Nothing but the lines from the one containing "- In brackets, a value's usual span" through the one containing "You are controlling", both included, should be given again, each exactly as written below.

══════════════════════════════

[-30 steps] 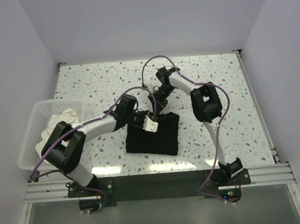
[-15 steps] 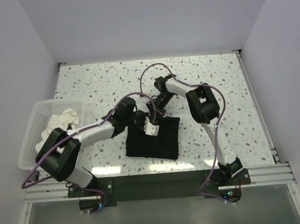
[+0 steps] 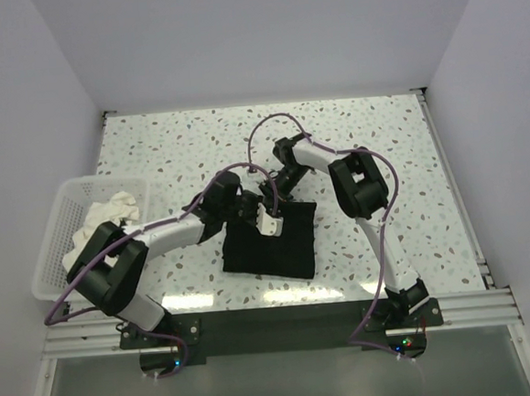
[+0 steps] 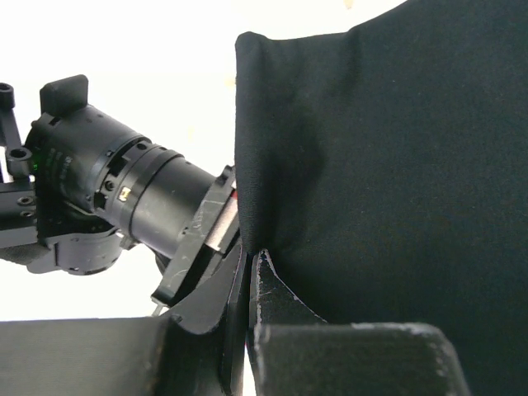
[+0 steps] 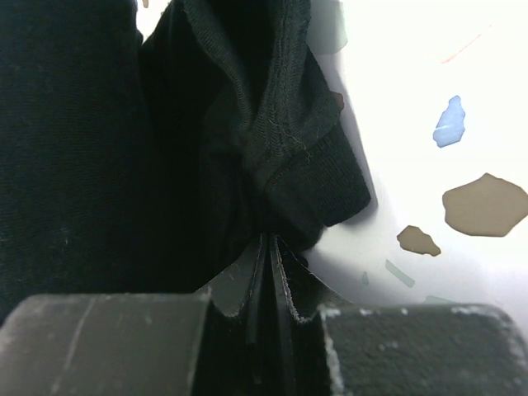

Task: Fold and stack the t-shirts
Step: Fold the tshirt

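Both left fingers (image 4: 205, 304), right fingers (image 5: 233, 289) pinch black t-shirt (image 3: 283, 247).

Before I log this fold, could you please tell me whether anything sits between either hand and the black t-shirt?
Nothing visible does. The left hand and the right hand are each shut on the far edge of the black t-shirt, with the fabric pinched directly in each grip.

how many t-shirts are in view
2. The black t-shirt lies on the table near its front edge; the white t-shirt is crumpled in the basket at the left. More may be hidden under it.
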### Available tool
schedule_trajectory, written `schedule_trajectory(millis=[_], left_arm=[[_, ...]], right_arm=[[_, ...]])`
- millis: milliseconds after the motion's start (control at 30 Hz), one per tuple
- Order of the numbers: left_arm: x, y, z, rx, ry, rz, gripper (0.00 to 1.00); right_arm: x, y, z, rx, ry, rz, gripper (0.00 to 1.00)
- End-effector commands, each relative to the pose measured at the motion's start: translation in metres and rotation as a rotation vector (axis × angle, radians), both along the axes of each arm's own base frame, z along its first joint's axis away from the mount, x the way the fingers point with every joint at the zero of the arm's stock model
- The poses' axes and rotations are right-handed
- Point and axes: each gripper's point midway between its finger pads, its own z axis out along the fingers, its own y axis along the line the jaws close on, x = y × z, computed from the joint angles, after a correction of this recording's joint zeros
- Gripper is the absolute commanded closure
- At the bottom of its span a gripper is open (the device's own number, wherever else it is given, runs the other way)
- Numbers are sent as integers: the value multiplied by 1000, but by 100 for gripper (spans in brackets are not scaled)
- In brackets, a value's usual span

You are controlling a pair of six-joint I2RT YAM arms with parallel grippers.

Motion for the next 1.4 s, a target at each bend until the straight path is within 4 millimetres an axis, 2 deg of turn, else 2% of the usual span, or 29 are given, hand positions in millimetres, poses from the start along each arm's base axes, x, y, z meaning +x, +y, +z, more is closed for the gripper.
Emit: schedule_trajectory(millis=[0,100,167,333,400,433,467,533,600,700,833,900,933,967,1000,1033,1067,1100,1133,1167,1200,1233,1267,1300,1333,1367], left_arm=[[23,-5,28,-73,-153,24,100],[27,-5,35,-102,-204,35,100],[25,-3,33,-113,-218,34,100],[19,3,17,-80,-236,22,100],[21,5,18,-84,-263,37,90],[23,5,21,-88,-270,44,82],[25,5,25,-99,-278,55,67],[29,6,36,-117,-301,76,54],[30,8,45,-137,-308,88,48],[25,10,65,-185,-291,76,46],[15,18,75,-202,-189,73,45],[8,18,91,-235,-139,47,45],[6,26,88,-221,-91,57,44],[6,26,95,-228,-65,59,44],[3,27,96,-225,-37,46,44],[0,35,85,-185,31,61,43],[5,36,94,-186,44,71,43],[5,39,92,-174,91,81,43],[8,51,76,-137,188,123,41],[18,52,90,-155,225,154,41],[22,55,89,-150,277,169,41],[24,70,60,-94,431,219,40],[40,71,79,-102,435,222,35],[44,72,79,-103,501,215,32],[40,87,46,-45,687,256,28],[59,85,67,-48,658,231,25]], right_arm=[[3,-4,-10,-19,-82,59,90],[3,-4,-10,-18,-79,61,90],[2,-4,-9,-17,-75,61,90],[11,-2,-4,-21,-103,57,86],[19,0,3,-20,-131,54,85],[21,1,4,-25,-144,54,84],[23,1,6,-26,-152,52,84],[29,2,12,-33,-182,53,83],[34,2,18,-36,-211,56,81],[40,-2,23,-53,-256,68,80],[48,-5,35,-62,-313,79,77],[55,-6,46,-63,-348,74,76],[57,-7,51,-65,-365,75,75],[60,-7,58,-64,-391,76,74],[67,-8,63,-74,-429,75,73],[71,-11,66,-81,-446,72,72],[76,-13,70,-85,-471,70,71],[82,-18,78,-98,-506,61,67],[89,-25,80,-110,-521,46,66],[94,-29,85,-112,-543,45,62],[99,-42,89,-136,-548,24,60],[102,-49,92,-141,-552,16,58],[105,-56,95,-143,-554,8,53],[107,-70,100,-151,-540,-17,51],[105,-75,103,-142,-523,-27,49],[101,-82,102,-145,-504,-23,47]])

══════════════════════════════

Your solution =>
- In brackets, a value's usual span

You are controlling a pair of six-joint I2RT YAM arms with parallel grippers.

Whatever the exercise asked has now been answered.